When Lord Cobham, the head of the Lollard party, was tried for heresy in 1413, Archbishop Arundel put him four test questions. First, whether he believed, after the sacramental words had been spoken, any material bread or wine remained in the sacrament; fourth, whether he believed relic worship meritorious.

His answers did not give satisfaction, and they roasted him in chains, in Saint Giles's Fields, in 1418.

A hundred years of high commercial activity followed Cobham's death. The discovery of America, and of the sea passage to India, changed the channels of commerce throughout the world, human movement was accelerated, gunpowder made the attack overwhelming; centralization took a prodigious stride, scepticism kept pace with centralization, and in 1510 Erasmus wrote thus, and yet remained in the orthodox communion:—

"Moreover savoureth it not of the same saulce [folly] (trow ye) when everie countrey chalengeth a severall sainct for theyr patrone, assignyng further to each sainct a peculiar cure and office, with also sundrie ways of worshipping; as this sainct helpeth for the tooth-ache, that socoureth in childbyrth; she restoreth stolene goods; an other aydeth shipmen in tempests; an other taketh charge of husbandmens hoggs; and so of the rest; far too long were it to reherse all.
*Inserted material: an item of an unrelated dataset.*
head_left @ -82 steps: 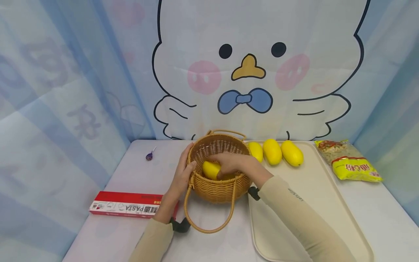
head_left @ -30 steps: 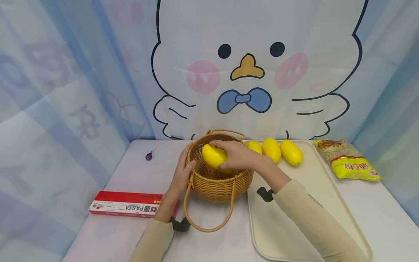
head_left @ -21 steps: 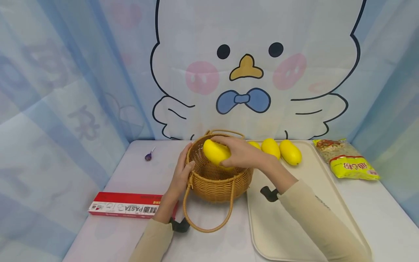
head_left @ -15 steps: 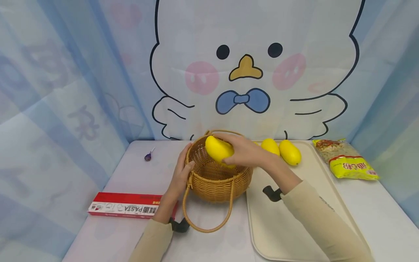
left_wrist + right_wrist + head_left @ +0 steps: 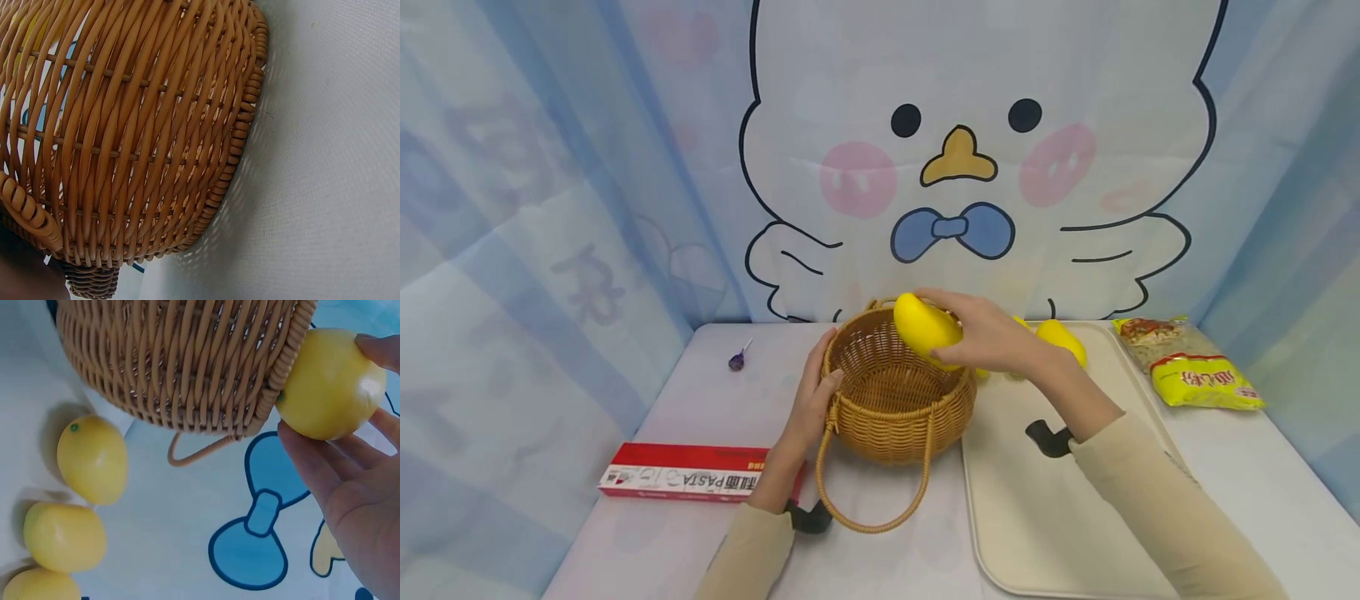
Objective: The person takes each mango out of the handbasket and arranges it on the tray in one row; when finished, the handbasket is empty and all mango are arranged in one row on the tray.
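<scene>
A round wicker basket with two loop handles stands mid-table, and nothing lies in the part of its inside that shows. My left hand grips its left rim, thumb over the edge; in the left wrist view the woven wall fills much of the frame. At the basket's right rim, my right hand holds a yellow mango above the opening. The right wrist view shows the same mango between thumb and fingers, close against the rim. Three more mangoes lie on the tray behind this hand, partly hidden.
A beige tray lies right of the basket. Beyond it is a yellow food packet. A red and white pasta box lies at left, partly behind the left forearm, with a lollipop farther back. A printed curtain hangs behind the table.
My right hand has lifted the mango from inside the basket up to its right rim, moving up and rightward. The left hand has kept its grip on the basket.
</scene>
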A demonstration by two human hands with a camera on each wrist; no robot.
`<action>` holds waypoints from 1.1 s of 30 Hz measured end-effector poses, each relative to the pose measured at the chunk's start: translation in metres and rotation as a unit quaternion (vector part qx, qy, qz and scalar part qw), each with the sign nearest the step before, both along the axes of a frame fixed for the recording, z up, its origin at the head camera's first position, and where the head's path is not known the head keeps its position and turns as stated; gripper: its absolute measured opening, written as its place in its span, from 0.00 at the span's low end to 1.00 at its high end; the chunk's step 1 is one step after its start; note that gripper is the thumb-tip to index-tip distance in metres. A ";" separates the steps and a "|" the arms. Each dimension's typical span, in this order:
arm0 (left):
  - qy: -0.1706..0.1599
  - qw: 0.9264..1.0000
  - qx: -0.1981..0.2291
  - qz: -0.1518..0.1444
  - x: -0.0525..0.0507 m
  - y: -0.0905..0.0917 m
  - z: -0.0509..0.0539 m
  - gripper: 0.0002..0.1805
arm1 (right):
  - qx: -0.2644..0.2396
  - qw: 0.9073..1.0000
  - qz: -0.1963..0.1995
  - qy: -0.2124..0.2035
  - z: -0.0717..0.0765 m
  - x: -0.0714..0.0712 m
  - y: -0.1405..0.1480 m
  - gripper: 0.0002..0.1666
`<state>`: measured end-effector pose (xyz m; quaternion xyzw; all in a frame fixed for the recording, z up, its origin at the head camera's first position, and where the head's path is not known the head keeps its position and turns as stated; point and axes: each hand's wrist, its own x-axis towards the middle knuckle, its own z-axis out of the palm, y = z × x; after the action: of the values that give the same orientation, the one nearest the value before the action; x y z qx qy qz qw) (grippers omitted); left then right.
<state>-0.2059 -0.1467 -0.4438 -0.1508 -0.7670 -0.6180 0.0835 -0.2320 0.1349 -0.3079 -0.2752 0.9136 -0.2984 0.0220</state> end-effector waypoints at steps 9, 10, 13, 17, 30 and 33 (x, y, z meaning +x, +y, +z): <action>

Then some saincts there be, that are generally sued for many thynges; amongst whom chiefly is the virgin Mother of God, in whom vulgar folke have an especiall confidence, yea almost more than in her Sonne." (11)

When Erasmus wrote, the Reformation was at hand, but the attack on Church property had begun in England full two centuries before, comtemporaneously with Philip's onslaught on the Temple. All over Europe the fourteenth century was a period of financial distress; in France the communes became bankrupt and the coinage deteriorated, and in England the debasement of the currency began in 1299, and kept pace with the rise of Lollardy. In 1299 the silver penny weighed 22½ grains; Edward I. reduced it to 22¼ grains; Edward III. to 18 grains; Henry IV. to 15 grains; and Henry VI., during his restoration in 1470, to 12 grains.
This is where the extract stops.